Algo así decía el Cholo Vallejo hace casi un siglo: no hay que escribir telégrafo sin hilos para ser moderno, hay que escribir con la ansiedad del que espera un mensaje telegráfico. Temblores nuevos. Mejor que decir es hacer decía otro Cholo. No hay que escribir democracia para ser democrático. Pero… pajaritos y pajarracos. Suena el teléfono. Es mi viejo. Desarma su bulo. “¿Qué hago con los discos?”, me dice. Somos una tribu: los discos no se manchan. Me quedo con los discos.
Película en blanco y negro, el piano de García, pubis angelical, el rock trajo un cuerpo, un cuerpo virgen, un cuerpo joven, un cuerpo cristiano, un cuerpo carne de cañón. La Balsa cantada en los botes del naufragio del Crucero General Belgrano llegó a todas las buhardillas del país. Hubo canciones para la guerra, hubo canciones para la vuelta de la guerra. Rock y democracia hicieron sus migas ahí, en el patio de la parroquia del Estado, canciones de fogón, la juventud pacificada y los amantes de la paz.
¿Probaron de hacer el riff de Smoke on the water de Deep Purple en una guitarra criolla? El rock fue un modo de ser argentino. Toco esos discos. Sale humo. Puedo imaginar la escena de la escucha de ese sonido mundial. Me lo dijo un montonero: “fue la música de mi pieza a solas”. Una canción como aceite en el agua, brilla, pega el sol y rebota. Como en la biografía de Juan Morris: Gustavo Cerati acostado, en forma de cruz, escucha a Hendrix, a Vox Dei. Cuando todo era nada era nada. La democracia es la canción del último colimba. Del que vuelve a casa. La vuelta del colimba a casa. En el último tren. Sombrero de paja. La vuelta del soldado desconocido.
Y fue una mañana hermosa: a cada político como si le hubiera nacido un pájaro cantor de la garganta para cantar lo que no puede decir, para soñar lo que no puede hacer, para llorar lo que no puede reparar, para aplaudir lo que no puede representar. De tanta impotencia el canto. La vieja democracia espiritual, el solemne festival en vivo. Estudio país, Badía y Compañía. Todavía cantamos. Cada político y su gemelo. ¿Jairo es Terragno? ¿Alguien los vio en una misma pieza, a una misma hora? ¿Patricio Echegaray es César Isella? ¿Baglietto es Lombardi? El contrato: un cantor para cantar lo que se puede decir y no se puede hacer.
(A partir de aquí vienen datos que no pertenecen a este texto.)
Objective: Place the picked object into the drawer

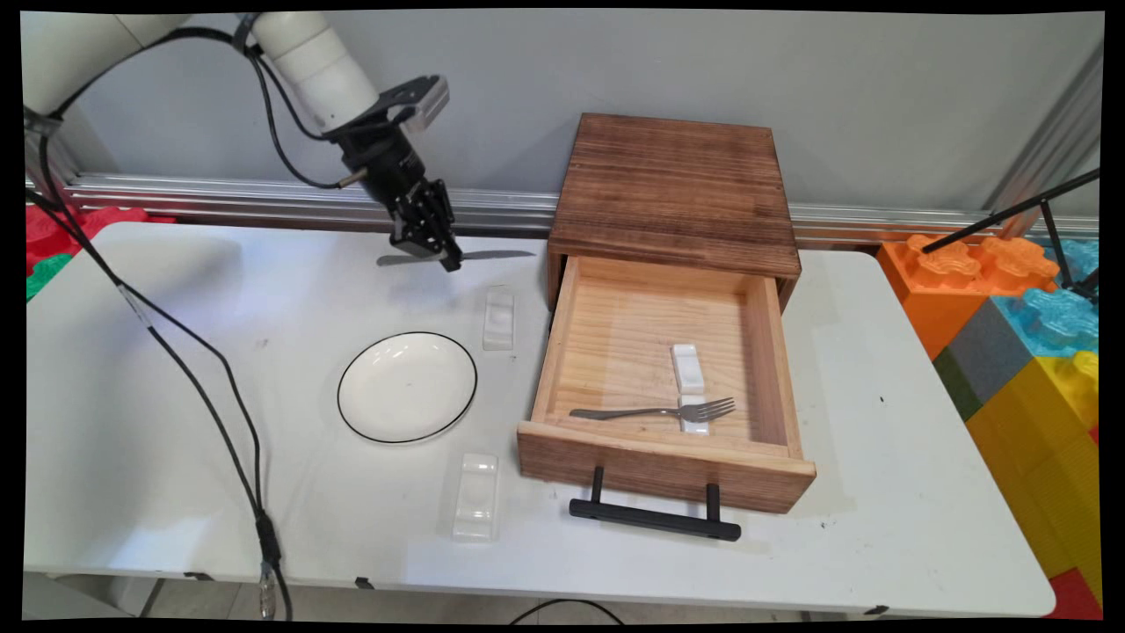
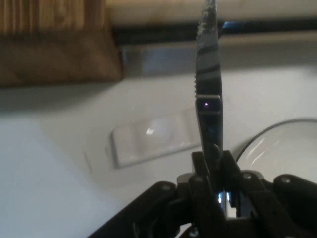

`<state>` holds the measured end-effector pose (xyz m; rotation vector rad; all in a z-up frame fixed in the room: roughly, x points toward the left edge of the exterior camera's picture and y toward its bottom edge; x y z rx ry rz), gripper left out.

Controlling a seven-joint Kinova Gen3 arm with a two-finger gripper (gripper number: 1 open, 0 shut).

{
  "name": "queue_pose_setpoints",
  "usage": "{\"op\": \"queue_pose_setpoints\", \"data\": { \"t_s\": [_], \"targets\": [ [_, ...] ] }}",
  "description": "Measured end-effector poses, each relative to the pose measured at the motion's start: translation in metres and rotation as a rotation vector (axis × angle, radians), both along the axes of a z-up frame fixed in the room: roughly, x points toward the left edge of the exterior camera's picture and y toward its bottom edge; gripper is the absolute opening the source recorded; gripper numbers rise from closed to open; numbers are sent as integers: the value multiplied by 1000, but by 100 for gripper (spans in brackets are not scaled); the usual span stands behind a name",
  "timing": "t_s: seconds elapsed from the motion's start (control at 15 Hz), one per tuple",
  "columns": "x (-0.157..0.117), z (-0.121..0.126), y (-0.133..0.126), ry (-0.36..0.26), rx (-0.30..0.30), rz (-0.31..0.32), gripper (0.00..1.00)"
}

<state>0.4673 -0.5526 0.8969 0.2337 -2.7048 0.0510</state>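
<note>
Main view, left to right: we see the gripper (image 1: 437, 252) in the upper left of the frame, clamped on a knife (image 1: 492, 256) held level above the table (image 1: 176, 422). Below sit a plate (image 1: 407, 386) and two white rests (image 1: 498, 320); at centre right an open drawer (image 1: 665, 466) holds a fork (image 1: 655, 411) propped on a rest, likely to keep its tines raised.

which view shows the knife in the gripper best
The main view: the whole knife shows there, held level above the table by the gripper, beyond the plate. The hand view shows only its serrated blade rising from between the fingers, the handle hidden.
</note>
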Motion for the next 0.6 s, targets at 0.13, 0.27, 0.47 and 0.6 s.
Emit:
{"op": "queue_pose_setpoints", "data": {
  "t_s": [0.13,0.27,0.47,0.6],
  "targets": [
    [-18,13,7,11,-5,-4,0],
    [-38,22,12,19,-13,-2,0],
    [-75,32,22,28,-19,8,0],
    [-98,35,27,29,-24,14,0]
  ]
}}
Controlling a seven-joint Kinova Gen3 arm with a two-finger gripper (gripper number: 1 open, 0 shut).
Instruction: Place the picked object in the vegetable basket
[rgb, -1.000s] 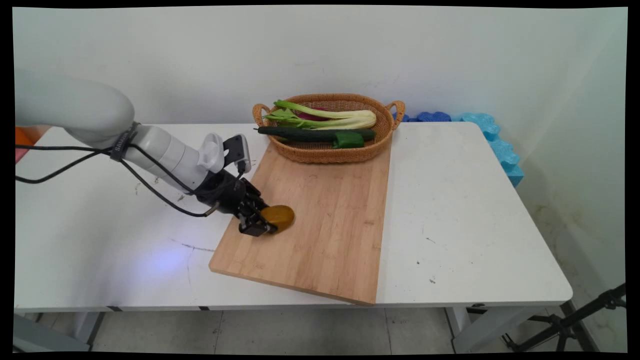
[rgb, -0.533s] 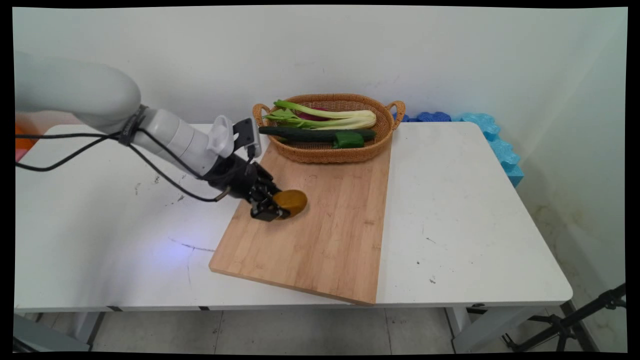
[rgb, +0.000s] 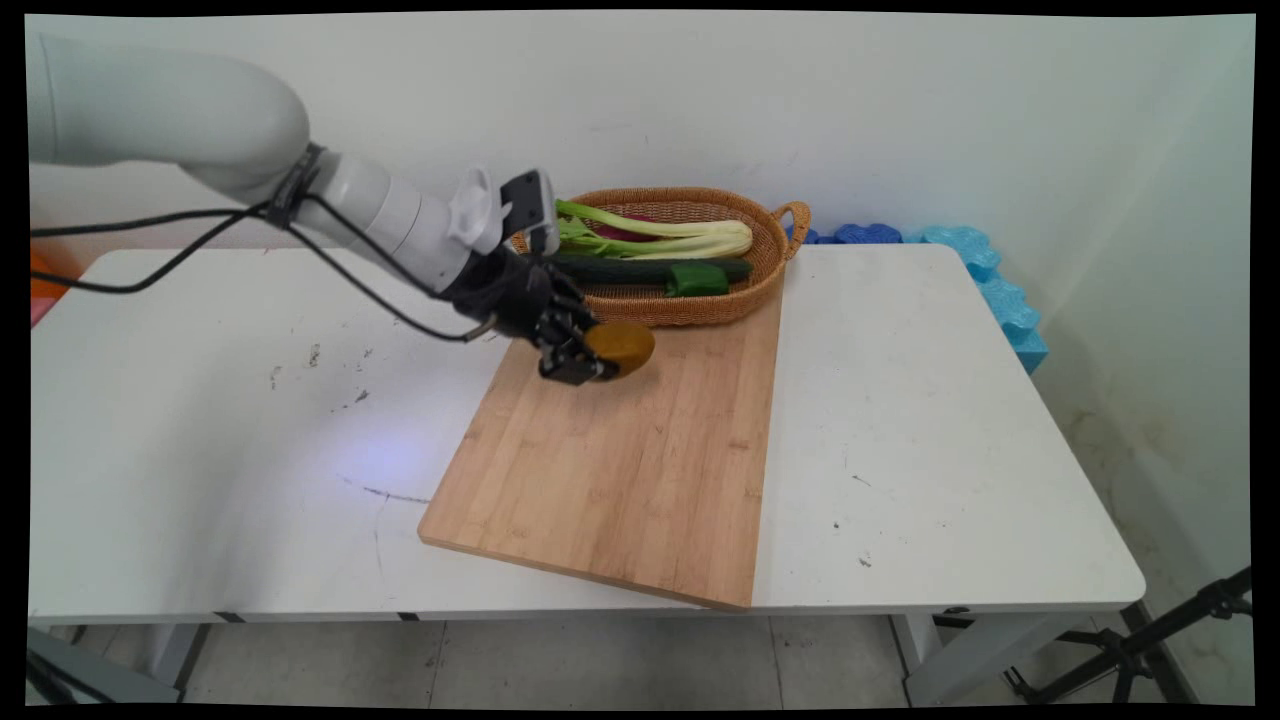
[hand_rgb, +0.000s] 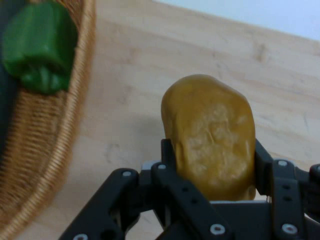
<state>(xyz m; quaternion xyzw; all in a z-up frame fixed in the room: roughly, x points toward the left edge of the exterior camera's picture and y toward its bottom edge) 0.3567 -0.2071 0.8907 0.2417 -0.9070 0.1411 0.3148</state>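
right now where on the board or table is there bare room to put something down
The cutting board is bare from the fingers' potato down to its near edge. The table is bare right of the board and left of it. Crowded: the basket, filled by bok choy, cucumber and green pepper.

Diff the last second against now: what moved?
The gripper, shut on the potato throughout, carried it up and across the cutting board toward the wicker basket. Basket, its greens, cucumber and pepper, and the board stayed put.
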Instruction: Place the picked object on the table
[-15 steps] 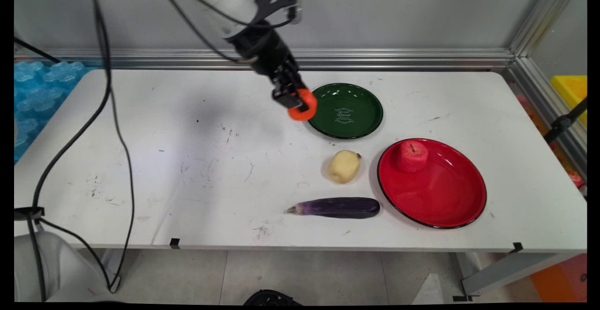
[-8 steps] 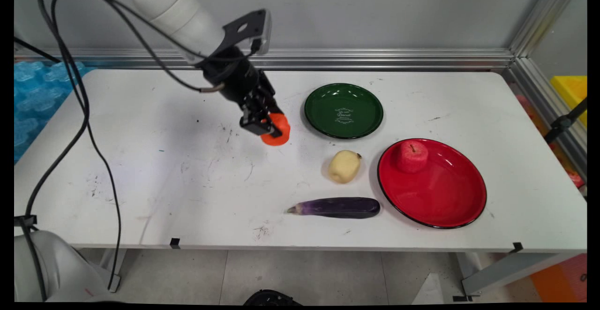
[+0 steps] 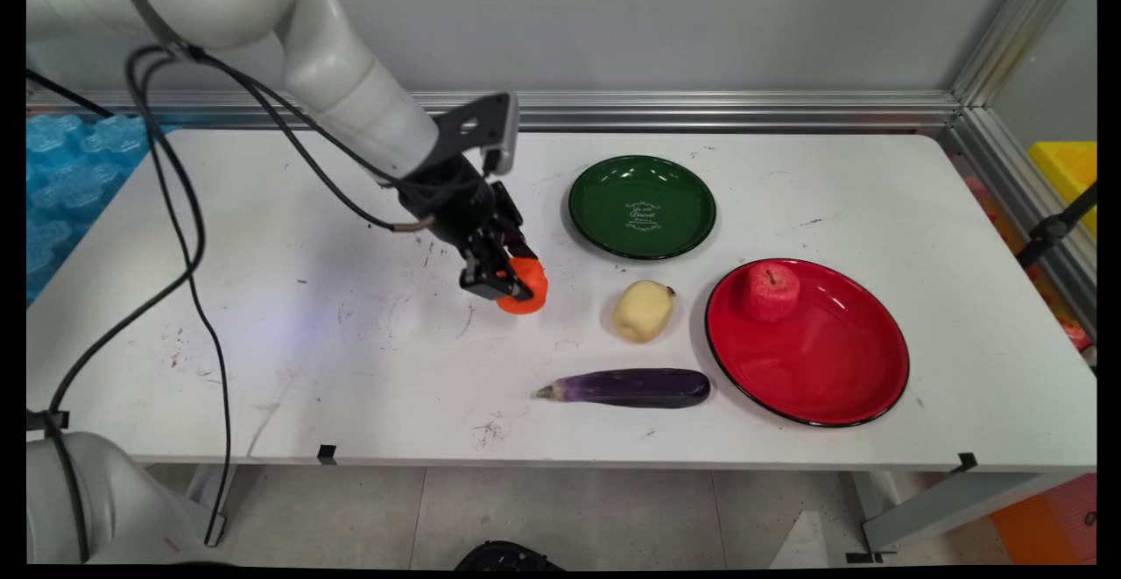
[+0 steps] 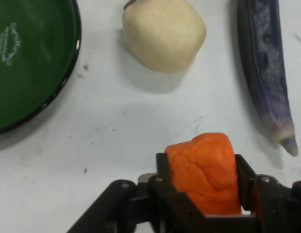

Composición solemne del festival en vivo: la plaza infinita que fundó 1983. “Cultura democrática.” Todo político un canto, una voz, vapores nacidos de las miserias del orden. Todavía cantamos. Los guardianes del orden viril. Pero un día quedó el canto solo. Y el político solo. Huérfano. Se terminó el festival, pasa el rollo de paja y la armónica de fondo del delegado municipal. En 1989, en 1999, en 2001, en 2015. Que cada cual le ponga el año, el moño.
La política y las viejas canciones de nieve cubana, ¿marcaban el camino a Viedma? ¿Nos hizo falta ese tren al sur, un lento tren que arrancara de cuajo los restos del Estado? ¿Una Brasilia fría? ¿Un país sin pueblo para un pueblo sin país? ¿Un vagón de ingenieros radicales rumbo al sur, al mar, al frío? Se acabó la canción, una que sepamos todos. Música con el hacha en la mano. Somos flores robadas en los jardines de Olivos.
La democracia es un sueño eterno, no despierten al politólogo así sigue soñándonos, bellos y frágiles. Los peronistas se olvidaron del partido, los radicales se olvidaron de la gente. Querido diario: no conozco las palabras que deberían nombrar el futuro pero respiro ansiedad. Decía Vallejo: “En la poesía verdaderamente nueva pueden faltar imágenes o ‘rapports’ nuevos (…) pero el creador goza o padece allí una vida en que las nuevas relaciones y ritmos de las cosas se han hecho sangre, célula, algo, en fin, que ha sido incorporado vitalmente en la sensibilidad.”
Es más fácil narrar la crisis que la abundancia, la guerra que la democracia. A los que nos enamoramos de la palabra orden nos pasan a degüello. Se acabó ese juego que te hacía feliz. Con nuevos trapos, nuevas tropas. Antes del fusilamiento un deseo. Una canción más. Una que sepamos todos.